Maybe this isn't necessary because eventually everyone will learn that groups
aren't an all or nothing deal (I'm not so sure they will). But in the mean time
I've seen enough cases of people saying "I'm not in that group so I couldn't see
the bug" to think that we could do something in the error page to let them know
that's not the case.
i'd suggest that they be offered the qa contact instead of the assignee. it
might also be interesting for groups to have a contact field which might be listed.
Component: Bugzilla-General → User Interface
Severity: normal → minor
OS: Linux → All
Hardware: PC → All
Oh, this is SO easy, I could do this.
Assignee: justdave → mkanat
Target Milestone: --- → Bugzilla 2.20
(In reply to comment #0)
> [...] getting added to the security group just to
> fulfill one review request on one security sensitive bug. 

One might question how/why non-group members can receive review requests for 
bugs they cannot see.
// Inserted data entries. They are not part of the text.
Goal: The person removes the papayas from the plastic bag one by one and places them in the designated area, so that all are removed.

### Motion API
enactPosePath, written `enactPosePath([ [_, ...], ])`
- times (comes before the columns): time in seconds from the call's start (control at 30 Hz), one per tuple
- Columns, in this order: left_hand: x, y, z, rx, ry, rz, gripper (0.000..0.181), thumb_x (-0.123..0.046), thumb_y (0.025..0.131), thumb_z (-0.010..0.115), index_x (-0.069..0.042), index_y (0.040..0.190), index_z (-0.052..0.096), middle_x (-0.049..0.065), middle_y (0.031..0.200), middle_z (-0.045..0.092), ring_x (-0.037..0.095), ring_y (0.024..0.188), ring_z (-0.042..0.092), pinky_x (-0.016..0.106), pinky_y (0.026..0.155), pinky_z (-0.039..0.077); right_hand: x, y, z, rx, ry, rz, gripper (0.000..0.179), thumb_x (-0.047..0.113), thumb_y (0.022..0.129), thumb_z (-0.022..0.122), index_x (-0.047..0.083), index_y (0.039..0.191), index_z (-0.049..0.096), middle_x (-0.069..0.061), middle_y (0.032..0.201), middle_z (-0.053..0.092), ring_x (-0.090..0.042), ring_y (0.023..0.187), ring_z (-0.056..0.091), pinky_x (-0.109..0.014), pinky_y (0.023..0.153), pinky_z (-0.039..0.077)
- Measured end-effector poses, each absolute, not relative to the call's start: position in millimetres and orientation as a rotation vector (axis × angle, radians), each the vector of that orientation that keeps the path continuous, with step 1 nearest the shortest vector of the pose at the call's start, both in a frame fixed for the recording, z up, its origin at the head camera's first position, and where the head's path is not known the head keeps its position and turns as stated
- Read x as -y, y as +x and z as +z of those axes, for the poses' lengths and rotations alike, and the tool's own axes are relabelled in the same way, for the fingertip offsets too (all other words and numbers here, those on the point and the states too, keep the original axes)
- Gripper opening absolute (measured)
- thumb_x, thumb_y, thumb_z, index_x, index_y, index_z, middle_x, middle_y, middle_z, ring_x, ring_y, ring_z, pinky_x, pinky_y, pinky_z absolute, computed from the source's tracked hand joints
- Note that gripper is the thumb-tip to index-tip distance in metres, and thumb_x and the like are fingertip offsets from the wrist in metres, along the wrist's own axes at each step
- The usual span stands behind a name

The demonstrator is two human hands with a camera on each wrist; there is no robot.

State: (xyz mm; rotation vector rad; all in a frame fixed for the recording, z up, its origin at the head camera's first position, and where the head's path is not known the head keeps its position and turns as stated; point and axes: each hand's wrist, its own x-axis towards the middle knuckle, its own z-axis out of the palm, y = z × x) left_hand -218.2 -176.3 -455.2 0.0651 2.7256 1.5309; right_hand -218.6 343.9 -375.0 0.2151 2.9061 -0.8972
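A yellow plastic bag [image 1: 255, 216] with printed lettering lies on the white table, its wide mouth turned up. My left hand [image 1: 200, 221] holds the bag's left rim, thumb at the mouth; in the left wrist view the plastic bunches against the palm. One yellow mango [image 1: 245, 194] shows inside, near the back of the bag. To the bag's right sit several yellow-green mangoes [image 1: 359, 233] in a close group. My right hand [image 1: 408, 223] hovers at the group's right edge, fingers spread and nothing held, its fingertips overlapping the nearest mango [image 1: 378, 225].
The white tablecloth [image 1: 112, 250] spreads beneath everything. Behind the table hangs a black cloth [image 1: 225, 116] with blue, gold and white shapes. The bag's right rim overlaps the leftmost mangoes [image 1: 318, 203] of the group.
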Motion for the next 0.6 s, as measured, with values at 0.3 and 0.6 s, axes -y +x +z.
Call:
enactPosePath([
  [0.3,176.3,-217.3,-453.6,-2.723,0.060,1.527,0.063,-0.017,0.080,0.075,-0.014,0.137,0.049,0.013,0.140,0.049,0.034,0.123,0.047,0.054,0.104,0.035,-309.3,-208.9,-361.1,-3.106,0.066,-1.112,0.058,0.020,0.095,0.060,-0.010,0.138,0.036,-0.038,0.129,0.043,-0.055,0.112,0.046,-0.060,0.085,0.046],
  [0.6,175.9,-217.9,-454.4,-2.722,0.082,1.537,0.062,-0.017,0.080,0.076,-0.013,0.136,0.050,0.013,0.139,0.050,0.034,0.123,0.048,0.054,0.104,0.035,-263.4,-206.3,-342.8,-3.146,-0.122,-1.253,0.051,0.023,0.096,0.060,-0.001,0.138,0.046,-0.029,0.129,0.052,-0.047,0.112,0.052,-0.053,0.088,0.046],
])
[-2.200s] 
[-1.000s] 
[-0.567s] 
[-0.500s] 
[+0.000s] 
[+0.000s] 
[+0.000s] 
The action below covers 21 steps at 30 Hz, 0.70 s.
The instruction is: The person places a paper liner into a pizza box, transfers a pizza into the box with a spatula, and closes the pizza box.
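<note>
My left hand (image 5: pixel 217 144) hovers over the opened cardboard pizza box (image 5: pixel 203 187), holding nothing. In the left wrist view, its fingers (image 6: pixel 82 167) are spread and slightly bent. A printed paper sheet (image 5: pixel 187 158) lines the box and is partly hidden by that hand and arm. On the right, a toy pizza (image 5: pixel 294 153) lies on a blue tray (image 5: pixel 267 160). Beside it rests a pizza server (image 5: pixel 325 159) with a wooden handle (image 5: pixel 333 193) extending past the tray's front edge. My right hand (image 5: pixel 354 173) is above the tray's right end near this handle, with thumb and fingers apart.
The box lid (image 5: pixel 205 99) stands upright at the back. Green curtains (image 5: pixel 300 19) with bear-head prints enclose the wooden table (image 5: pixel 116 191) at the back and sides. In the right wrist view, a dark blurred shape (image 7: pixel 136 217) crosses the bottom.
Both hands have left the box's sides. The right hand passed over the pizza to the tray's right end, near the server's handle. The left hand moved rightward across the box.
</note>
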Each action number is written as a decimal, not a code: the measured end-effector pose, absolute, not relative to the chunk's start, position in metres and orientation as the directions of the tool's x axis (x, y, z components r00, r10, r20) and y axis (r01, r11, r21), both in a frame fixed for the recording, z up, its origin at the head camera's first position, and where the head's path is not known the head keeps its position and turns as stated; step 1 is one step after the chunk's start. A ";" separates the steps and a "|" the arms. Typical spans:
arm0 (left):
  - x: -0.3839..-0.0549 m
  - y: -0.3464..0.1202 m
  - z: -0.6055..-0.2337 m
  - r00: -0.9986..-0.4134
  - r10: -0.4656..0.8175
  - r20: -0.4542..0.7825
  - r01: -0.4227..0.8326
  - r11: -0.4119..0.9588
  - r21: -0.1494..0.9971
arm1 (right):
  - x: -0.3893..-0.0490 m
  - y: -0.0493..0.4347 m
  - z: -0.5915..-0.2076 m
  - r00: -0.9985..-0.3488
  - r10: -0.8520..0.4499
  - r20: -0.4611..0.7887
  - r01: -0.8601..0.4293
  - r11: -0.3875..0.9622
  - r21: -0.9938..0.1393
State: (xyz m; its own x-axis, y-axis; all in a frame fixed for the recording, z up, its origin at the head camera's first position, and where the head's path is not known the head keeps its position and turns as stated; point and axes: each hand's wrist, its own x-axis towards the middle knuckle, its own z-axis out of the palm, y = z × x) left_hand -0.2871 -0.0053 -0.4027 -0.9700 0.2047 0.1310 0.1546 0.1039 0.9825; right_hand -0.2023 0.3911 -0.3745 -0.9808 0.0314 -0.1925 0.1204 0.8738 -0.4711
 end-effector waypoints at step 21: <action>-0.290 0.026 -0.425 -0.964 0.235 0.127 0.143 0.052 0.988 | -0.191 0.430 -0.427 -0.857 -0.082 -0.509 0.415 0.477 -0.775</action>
Perhaps also worth someone filing a separate bug about 
that?
Assignee: mkanat → nobody
Target Milestone: Bugzilla 2.20 → Bugzilla 2.22
QA Contact: mattyt-bugzilla → default-qa
I have started working on this.  The language I chose was:

    You are not authorized to access [% terms.bug %] #[% bug_id FILTER html %].
    <br />
    Email [% assignee_email %] or [% qa_email %], ask to be added to the 
    cc: list, and give the reason you need access to this bug.
First try.  Let me know what you think.
Attachment #230857 - Flags: review?(jhulten)
Attachment #230857 - Flags: review?(jhulten) → review?
Changed the wording slightly.  This is largely because the QA contact is not required to be set, so might not be the best choice.
Comment on attachment 230857 [details] [diff] [review]
Patch to add bug owner name and email to error page.

1. Please pass user objects instead of strings.
2. there's a Param for QAContact so that should be used, but more importantly, from the template's perspective, it doesn't matter if the QAContact param is enabled, what matters is whether a bug *has* a QAContact, so if the QAContact is null, the template shouldn't suggest contacting the QAContact (param enabled or not).
3. Note that I suggested the QAContact instead of the assignee because at the time qacontacts tended to be real people who were often QA's for hundreds of bugs. Whereas assignees tended to be guessable by area, i.e. if I find out that a bug exists and that I can't view it, I can guess something about it merely by being told who the assignee is. QAContacts historically didn't tell me that much, unfortunately with today's model where the QAContact is per component being told the QAContact discloses the component, which may or may not be acceptable.
4. I still kinda stand by my view that groups should have a contact field. Preferably multiple groups should have the same contact, otherwise people can use that information to guess too much about a bug.
5. If a bug is set not to allow cc'd people to get bugmails, do we want to offer this?
Attachment #230857 - Flags: review? → review-
Comment on attachment 230857 [details] [diff] [review]
Patch to add bug owner name and email to error page.

A more important reason to deny review is that this patch doesn't respect group visibility restrictions, see the 'usevisibilitygroups' and 'strict_isolation' parameters in the "Group Security" panel.
Attachment #230857 - Flags: review-
Per my conversation with LpSolit:

The message will not provide names or email for the assignee or QA contact.
The message will not show up if strict_isolation is turned on.
Attachment #231139 - Flags: review?(mkanat)
Attachment #231139 - Flags: review?(LpSolit)
Attachment #231139 - Flags: review?
Attachment #231139 - Flags: review?(timeless)
wait. so now you're telling me to email an assignee or qa contact but i have no idea who to email? how does this help me?
(In reply to comment #11)
> wait. so now you're telling me to email an assignee or qa contact but i have no
> idea who to email? how does this help me?
> 

This was all part of an IRC discussion Friday.  If the user does not have access to the bug, then the user does not get to know anything about the bug other than that it exists.  This wording is intended to deal with the original reported issue:

"that developers and qa don't realize that they can be added to a restricted bug without being added to the restricted group"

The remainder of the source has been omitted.